**Work to complete**
Take the entries below and print only the lines from the one with "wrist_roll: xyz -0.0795" through the one with "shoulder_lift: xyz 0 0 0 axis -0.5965", exactly as they stand, both ends included.

◇ ◇ ◇ ◇

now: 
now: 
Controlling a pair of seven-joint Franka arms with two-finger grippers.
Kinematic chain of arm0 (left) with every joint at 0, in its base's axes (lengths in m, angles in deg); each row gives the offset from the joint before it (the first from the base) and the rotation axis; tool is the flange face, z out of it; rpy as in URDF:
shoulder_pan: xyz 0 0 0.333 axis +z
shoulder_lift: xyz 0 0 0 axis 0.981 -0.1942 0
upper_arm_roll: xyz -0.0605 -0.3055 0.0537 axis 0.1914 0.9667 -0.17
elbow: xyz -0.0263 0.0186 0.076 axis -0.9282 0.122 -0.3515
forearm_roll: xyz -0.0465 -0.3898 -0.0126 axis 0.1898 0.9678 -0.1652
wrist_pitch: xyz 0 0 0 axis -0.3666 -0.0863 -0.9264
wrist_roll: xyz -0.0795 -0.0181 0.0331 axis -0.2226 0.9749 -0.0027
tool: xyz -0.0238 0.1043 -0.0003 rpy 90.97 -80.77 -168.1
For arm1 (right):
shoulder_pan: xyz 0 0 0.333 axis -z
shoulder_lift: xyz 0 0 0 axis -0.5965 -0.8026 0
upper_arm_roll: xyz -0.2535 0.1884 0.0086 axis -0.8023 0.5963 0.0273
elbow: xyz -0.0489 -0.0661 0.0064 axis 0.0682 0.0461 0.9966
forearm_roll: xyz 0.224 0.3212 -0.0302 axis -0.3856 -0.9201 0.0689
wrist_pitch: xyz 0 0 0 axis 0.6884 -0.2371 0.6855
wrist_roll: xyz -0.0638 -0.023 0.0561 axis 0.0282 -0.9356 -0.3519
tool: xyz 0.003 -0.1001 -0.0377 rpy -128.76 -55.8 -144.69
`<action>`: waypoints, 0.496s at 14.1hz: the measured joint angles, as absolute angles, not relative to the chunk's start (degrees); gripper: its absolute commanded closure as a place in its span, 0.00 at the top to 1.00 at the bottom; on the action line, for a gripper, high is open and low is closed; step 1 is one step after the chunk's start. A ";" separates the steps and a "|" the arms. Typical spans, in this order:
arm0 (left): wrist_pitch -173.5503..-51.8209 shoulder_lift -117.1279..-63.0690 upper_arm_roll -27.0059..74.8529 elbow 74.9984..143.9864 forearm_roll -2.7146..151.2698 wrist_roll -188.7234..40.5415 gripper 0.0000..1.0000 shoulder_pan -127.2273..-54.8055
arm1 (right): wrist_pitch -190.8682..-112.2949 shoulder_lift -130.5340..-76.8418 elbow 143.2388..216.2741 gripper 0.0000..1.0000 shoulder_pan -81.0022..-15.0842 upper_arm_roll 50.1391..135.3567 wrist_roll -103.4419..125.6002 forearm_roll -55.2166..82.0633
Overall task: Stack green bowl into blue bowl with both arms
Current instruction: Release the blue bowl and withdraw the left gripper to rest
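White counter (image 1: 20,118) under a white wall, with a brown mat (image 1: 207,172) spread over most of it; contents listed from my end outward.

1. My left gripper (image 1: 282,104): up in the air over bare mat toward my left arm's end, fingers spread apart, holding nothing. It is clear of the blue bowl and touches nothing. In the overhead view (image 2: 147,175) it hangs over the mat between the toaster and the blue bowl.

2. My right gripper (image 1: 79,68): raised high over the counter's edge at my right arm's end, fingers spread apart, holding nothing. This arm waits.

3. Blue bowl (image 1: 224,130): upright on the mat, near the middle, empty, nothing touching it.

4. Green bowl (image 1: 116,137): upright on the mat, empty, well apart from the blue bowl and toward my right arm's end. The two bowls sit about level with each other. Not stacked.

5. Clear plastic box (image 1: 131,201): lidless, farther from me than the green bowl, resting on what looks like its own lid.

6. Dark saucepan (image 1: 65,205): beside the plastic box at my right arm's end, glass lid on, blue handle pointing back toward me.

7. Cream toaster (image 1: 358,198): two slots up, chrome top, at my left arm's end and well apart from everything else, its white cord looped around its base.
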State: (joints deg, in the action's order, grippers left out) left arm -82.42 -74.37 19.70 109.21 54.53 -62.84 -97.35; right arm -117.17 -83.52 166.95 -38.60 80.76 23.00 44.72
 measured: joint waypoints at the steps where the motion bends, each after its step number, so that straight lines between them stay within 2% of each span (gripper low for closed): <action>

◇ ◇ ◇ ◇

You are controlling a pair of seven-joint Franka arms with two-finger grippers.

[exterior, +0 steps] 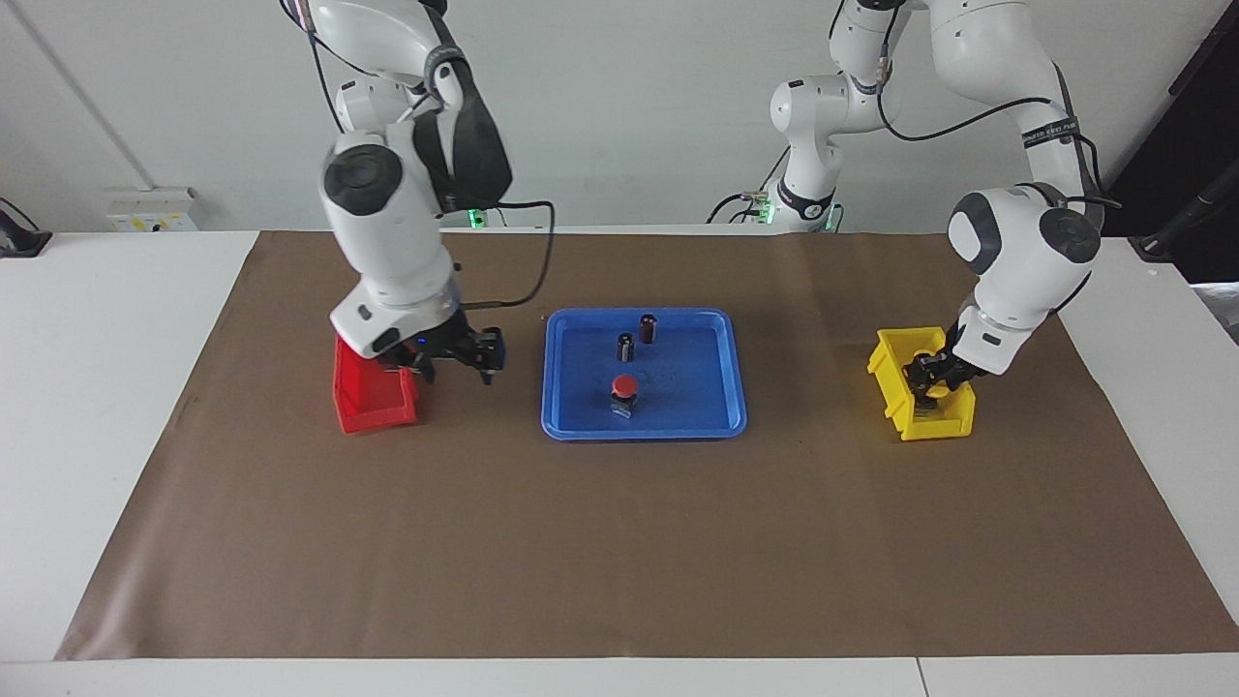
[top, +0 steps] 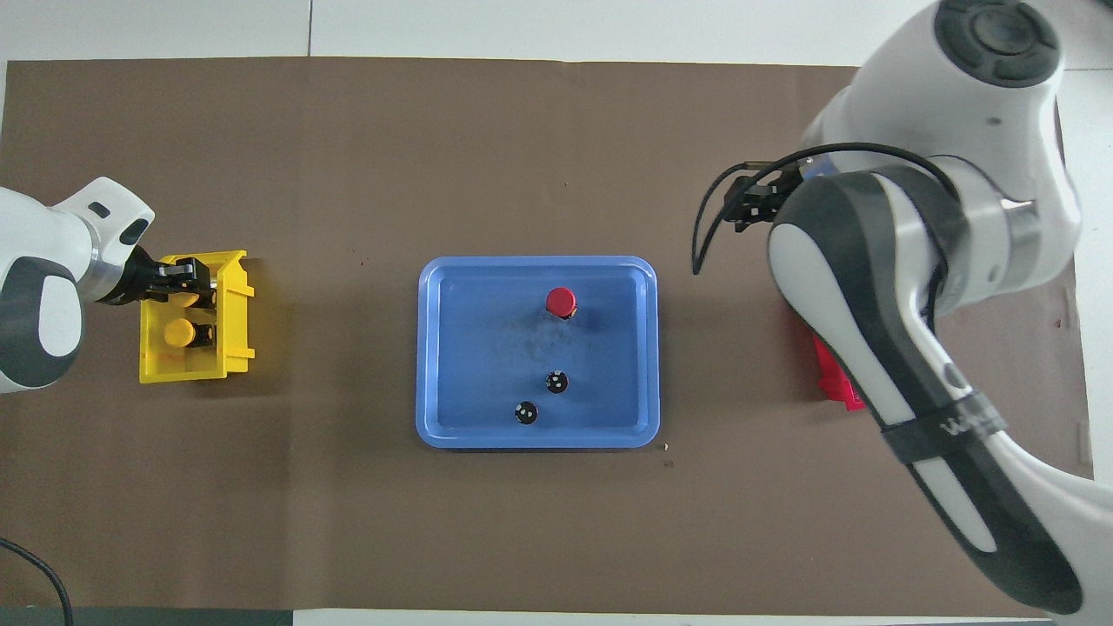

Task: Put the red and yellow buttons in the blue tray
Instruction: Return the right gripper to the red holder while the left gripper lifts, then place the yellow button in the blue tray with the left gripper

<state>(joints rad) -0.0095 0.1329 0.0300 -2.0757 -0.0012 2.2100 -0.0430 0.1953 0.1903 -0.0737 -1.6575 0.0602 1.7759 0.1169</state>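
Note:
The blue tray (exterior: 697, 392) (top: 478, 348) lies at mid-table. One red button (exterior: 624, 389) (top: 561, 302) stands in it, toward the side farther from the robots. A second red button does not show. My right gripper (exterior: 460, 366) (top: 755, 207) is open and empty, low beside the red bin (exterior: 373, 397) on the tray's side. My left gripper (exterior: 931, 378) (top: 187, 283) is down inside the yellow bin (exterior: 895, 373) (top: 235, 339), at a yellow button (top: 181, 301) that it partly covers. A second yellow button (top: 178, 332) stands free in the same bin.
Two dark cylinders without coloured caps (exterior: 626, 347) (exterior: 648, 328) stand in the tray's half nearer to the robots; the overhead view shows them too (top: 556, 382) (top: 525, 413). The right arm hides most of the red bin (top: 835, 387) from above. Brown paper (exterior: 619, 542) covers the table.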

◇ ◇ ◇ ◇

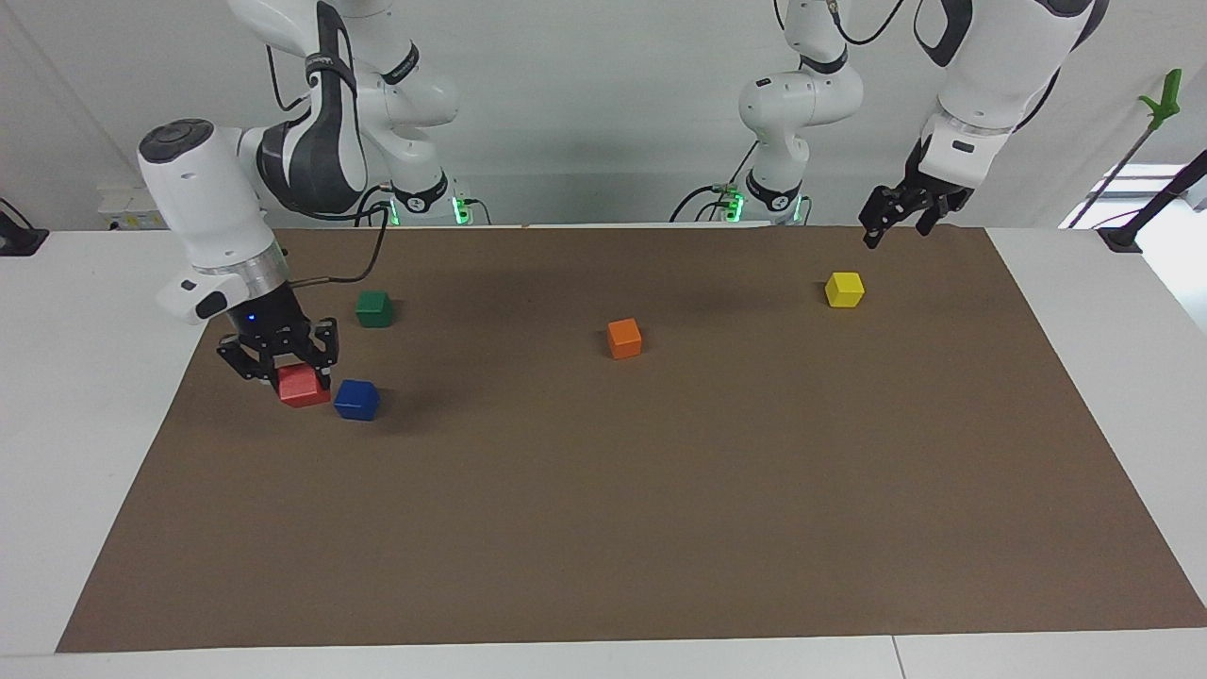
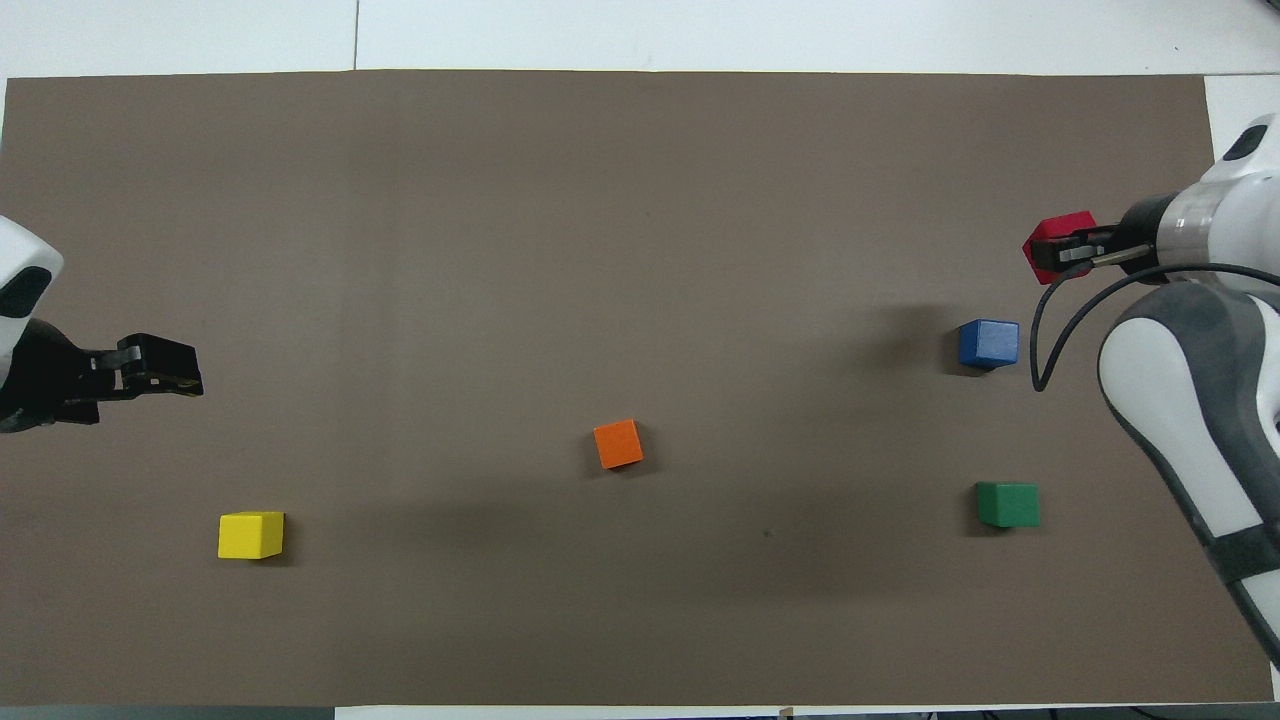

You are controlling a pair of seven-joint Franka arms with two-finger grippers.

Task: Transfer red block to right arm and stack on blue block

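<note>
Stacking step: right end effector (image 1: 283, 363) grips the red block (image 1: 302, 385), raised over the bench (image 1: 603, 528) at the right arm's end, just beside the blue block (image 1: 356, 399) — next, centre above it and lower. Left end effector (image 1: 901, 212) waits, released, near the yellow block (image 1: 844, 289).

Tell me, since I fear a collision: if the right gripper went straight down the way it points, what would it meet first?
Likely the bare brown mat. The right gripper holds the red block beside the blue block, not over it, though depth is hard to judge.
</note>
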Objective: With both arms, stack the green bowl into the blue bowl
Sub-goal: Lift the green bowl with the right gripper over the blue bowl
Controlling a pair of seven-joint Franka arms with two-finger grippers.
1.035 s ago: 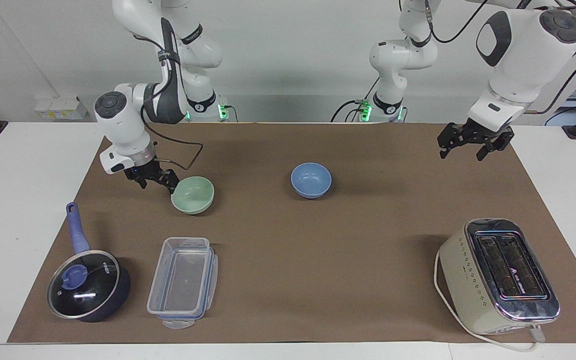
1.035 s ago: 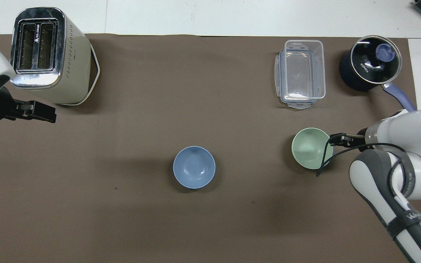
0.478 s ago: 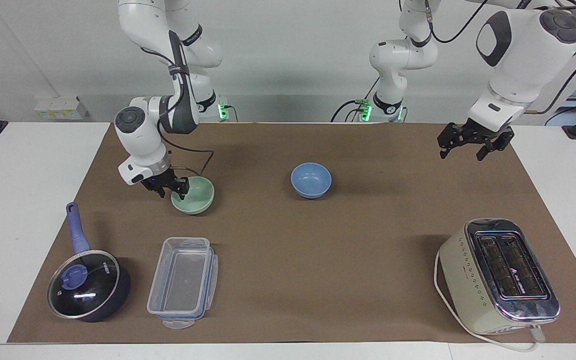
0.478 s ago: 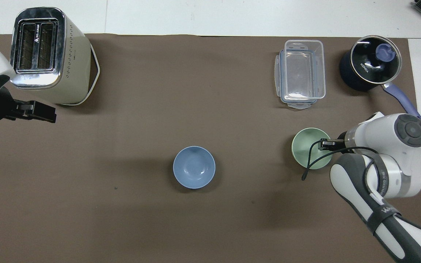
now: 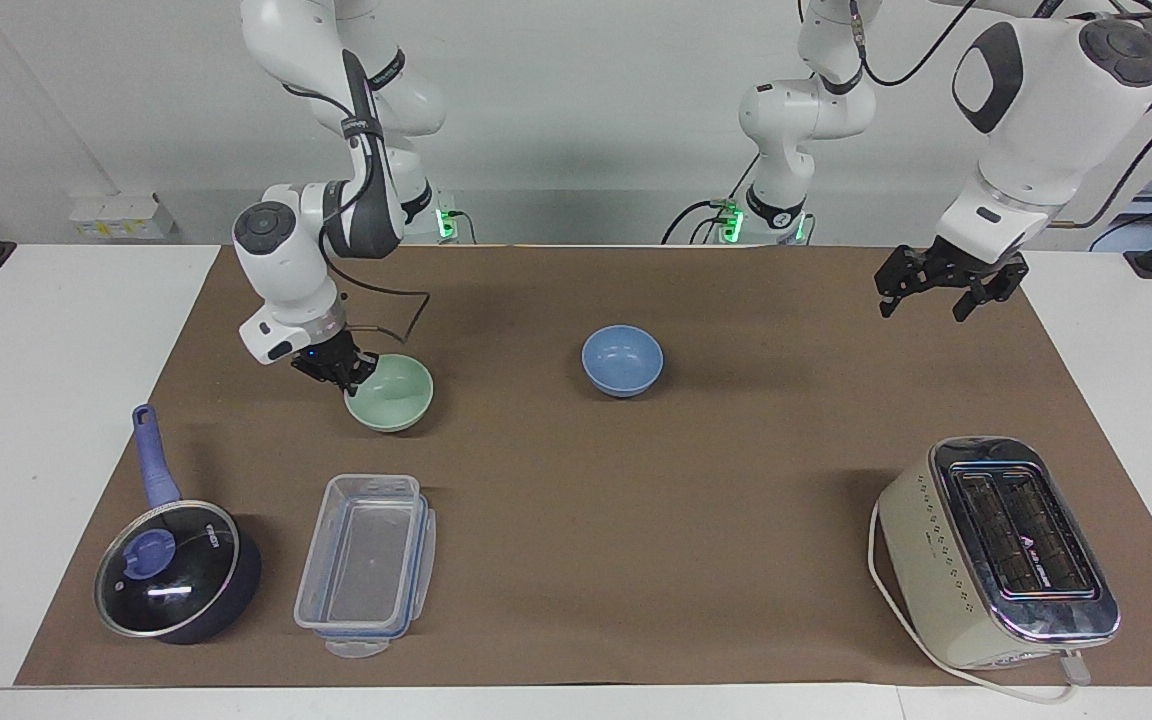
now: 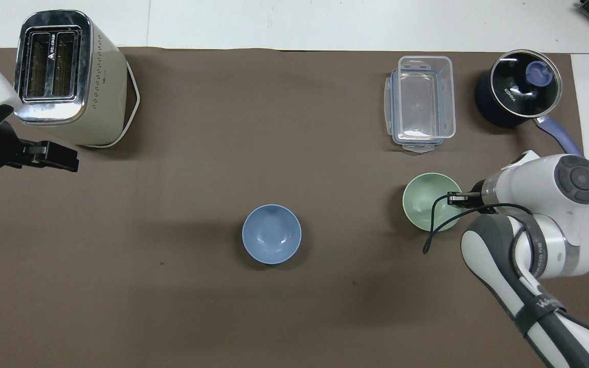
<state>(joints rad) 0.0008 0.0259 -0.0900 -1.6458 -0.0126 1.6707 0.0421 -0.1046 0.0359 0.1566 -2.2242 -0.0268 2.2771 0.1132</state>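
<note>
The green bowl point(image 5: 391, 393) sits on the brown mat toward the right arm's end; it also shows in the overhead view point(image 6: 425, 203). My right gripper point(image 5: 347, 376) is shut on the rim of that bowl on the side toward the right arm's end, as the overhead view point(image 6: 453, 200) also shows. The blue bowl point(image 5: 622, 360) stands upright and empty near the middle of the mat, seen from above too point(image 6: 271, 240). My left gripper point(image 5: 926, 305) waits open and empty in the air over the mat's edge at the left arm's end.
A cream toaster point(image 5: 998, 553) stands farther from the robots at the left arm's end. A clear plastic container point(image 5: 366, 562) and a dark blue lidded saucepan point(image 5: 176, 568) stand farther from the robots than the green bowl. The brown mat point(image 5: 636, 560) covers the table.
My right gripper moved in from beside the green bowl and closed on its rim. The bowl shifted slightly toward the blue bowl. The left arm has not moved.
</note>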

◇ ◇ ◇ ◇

**Output**
wrist_roll: xyz -0.0795 -0.0181 0.0331 axis -0.2226 0.9749 -0.0027
tool: xyz -0.0238 0.1043 -0.0003 rpy 90.97 -80.77 -168.1
For arm1 (right):
shoulder_pan: xyz 0 0 0.333 axis -z
shoulder_lift: xyz 0 0 0 axis -0.5965 -0.8026 0

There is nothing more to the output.